Go through the data from its first line and retype each line, stopping once the line containing "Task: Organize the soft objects" has been retyped.

══ Given material

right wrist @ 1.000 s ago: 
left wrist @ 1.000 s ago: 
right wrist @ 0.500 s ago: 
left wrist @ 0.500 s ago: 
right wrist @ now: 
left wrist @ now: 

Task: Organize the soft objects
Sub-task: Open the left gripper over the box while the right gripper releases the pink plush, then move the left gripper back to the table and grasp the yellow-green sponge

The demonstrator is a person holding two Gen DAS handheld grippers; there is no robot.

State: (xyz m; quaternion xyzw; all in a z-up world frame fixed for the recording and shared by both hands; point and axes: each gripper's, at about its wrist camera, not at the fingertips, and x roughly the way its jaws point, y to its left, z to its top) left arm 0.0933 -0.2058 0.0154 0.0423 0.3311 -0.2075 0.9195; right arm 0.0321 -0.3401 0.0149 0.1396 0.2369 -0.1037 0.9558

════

▸ Answer:
right wrist @ 1.000 s ago: 
left wrist @ 1.000 s ago: 
right wrist @ 0.500 s ago: 
left wrist @ 0.500 s ago: 
right wrist @ now: 
left wrist @ now: 

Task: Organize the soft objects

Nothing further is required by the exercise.